# Remington V3 Autolader



## one hogman (Jan 8, 2018)

Anyone shooting a V3 out there?? I read lots of good stuff on them and bought one last year, it is an amazing gun IMO, light , very reliable and the recoil is less than any 3 inch gun I have ever  shot, not much not to like with mine so far.


----------



## jlockhart88 (Jan 8, 2018)

Im considering retiring my 15 year old 1187 and buying a V3. Where did you find the best deal on yours?


----------



## one hogman (Jan 8, 2018)

jlockhart88 said:


> Im considering retiring my 15 year old 1187 and buying a V3. Where did you find the best deal on yours?



I paid over 600 for mine, this is a deal on a camo if you have an FFL dealer close

https://www.gunbroker.com/item/736219835


----------



## one hogman (Jan 8, 2018)

one hogman said:


> I paid over 600 for mine, this is a deal on a camo if you have an FFL dealer close
> 
> https://www.gunbroker.com/item/736219835



I do recommend the 28" barrel>>


----------



## Totaloutdoorsman (Jan 8, 2018)

The V3 is like the Benelli M2. It doesn’t shoot 3 1/2” shells so it doesn’t get any attention like the bigger brothers (VersaMax/ SBE 2/3). They are both very good guns that shoot manageable shells ata price point that most people can stomach. They point well and handle flawlessly.


----------



## one hogman (Jan 8, 2018)

jlockhart88 said:


> Im considering retiring my 15 year old 1187 and buying a V3. Where did you find the best deal on yours?



Here's a better price with free shipping!!

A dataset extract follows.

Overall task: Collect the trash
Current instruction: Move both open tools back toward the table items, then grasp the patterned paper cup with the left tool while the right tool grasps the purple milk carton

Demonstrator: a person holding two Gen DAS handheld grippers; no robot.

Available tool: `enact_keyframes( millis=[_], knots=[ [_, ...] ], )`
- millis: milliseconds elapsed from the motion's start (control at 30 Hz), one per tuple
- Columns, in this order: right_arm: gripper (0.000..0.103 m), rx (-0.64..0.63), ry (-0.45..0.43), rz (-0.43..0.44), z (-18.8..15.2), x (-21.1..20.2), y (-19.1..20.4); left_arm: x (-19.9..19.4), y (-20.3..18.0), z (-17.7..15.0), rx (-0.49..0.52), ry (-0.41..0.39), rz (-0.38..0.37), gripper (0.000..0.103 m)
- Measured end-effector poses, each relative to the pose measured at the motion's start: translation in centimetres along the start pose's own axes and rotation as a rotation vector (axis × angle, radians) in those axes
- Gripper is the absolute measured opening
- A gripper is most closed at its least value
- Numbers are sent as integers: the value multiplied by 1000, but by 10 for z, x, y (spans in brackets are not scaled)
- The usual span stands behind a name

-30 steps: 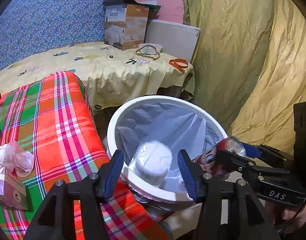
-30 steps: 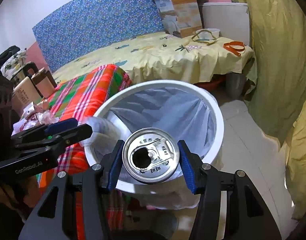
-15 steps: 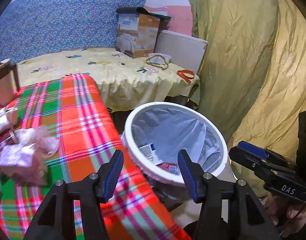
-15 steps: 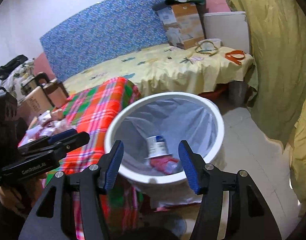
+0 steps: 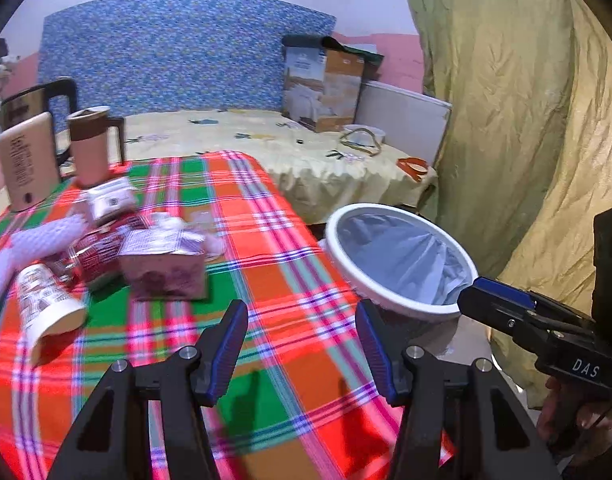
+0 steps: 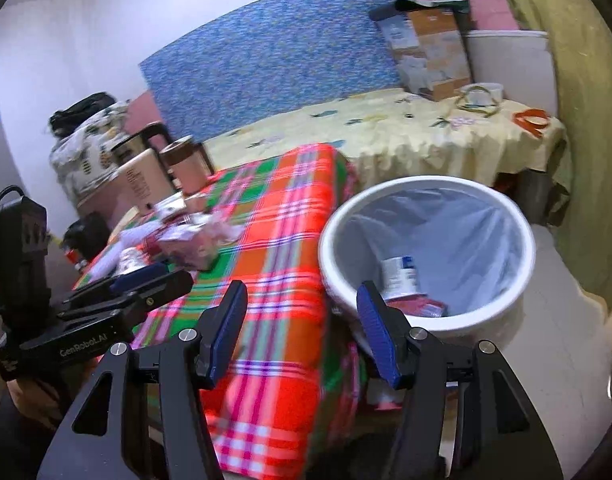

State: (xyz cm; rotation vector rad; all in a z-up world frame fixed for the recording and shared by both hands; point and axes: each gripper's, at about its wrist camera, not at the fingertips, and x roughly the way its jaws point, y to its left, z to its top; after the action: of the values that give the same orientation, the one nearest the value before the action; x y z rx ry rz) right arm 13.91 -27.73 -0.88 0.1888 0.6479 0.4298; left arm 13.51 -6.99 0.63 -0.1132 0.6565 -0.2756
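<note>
paper cup (image 5: pixel 45 312) on its side at far left of plaid worktop (image 5: pixel 273 280), long axis running toward me and right, mouth nearer me. carton pile (image 5: pixel 161 264) just beside it, farther in. my left claw (image 5: pixel 301 354) wide, empty, over worktop; trash lies ahead-left of it. my right claw (image 6: pixel 301 334) wide, empty, at worktop edge beside white bin (image 6: pixel 522 280), well apart from pile. left claw nearer, i judge it takes next pick.
</note>
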Motion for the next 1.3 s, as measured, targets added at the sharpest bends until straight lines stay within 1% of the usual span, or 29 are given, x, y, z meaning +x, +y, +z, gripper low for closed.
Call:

https://www.kygunco.com/Product/View?ItemNo=93807


----------



## one hogman (Jan 8, 2018)

Totaloutdoorsman said:


> The V3 is like the Benelli M2. It doesn’t shoot 3 1/2” shells so it doesn’t get any attention like the bigger brothers (VersaMax/ SBE 2/3). They are both very good guns that shoot manageable shells ata price point that most people can stomach. They point well and handle flawlessly.



True, unless you shoot a lot of birds at longer ranges the 3" shells kill pretty good, without the extra recoil that comes with that big shell. I had an M2 Benelli , and a SBE the gas operated V3 feel like a 20 gauge compared to shooting them..


----------



## jlockhart88 (Jan 9, 2018)

Thanks for the info you saved me some money! I bought the camo 28'' cant wait to try it out.


----------



## one hogman (Jan 9, 2018)

jlockhart88 said:


> Thanks for the info you saved me some money! I bought the camo 28'' cant wait to try it out.



Good deal I hope you like it, I SURE like mine!!


----------



## tomcat58 (Jan 12, 2018)

*remington v3*

my has a 26 in barrel mobu country love it still shoot my 1187 over 20 years old   remington lover


----------



## firefighterfree (Feb 4, 2018)

I brought one just before the 2017-2018 opener duck season. I went to the skeet and trap range to shoot a few clays with it and get famailiar with it. All I can say is wow I love mines it is a natural pointer. After a trip to Arkansas duck and goose hunting I pull off some relatively quick shots with the gun. I would strongly suggest one dont sleep on this gun. Its a very light shooter as well. Oh and a side note went out one morning duck hunting flooded timber so I wanted to a butt being that I had a floating gun case would the case float with my gun inside. Now as you know Remington has prior issues with guns rusting quickly. Well they did their homework with this gun. I didnt pull the gun out til late that afternoon on a goose and to my surprise I forgot the gun case was wet. I had moisture on the gun but 0 rust they did their homework on the gun rest assured. I would buy another one too.


----------



## georgia_home (Feb 4, 2018)

If you're considering a v3, consider that it has a lifetime warranty. Not sure what the others have for warranties.

Also I've been reading the older and newer v3's  have slightly different piston areas. The original plastic vs the newer walnut, required changes.

You can read up on that at several different sites.


----------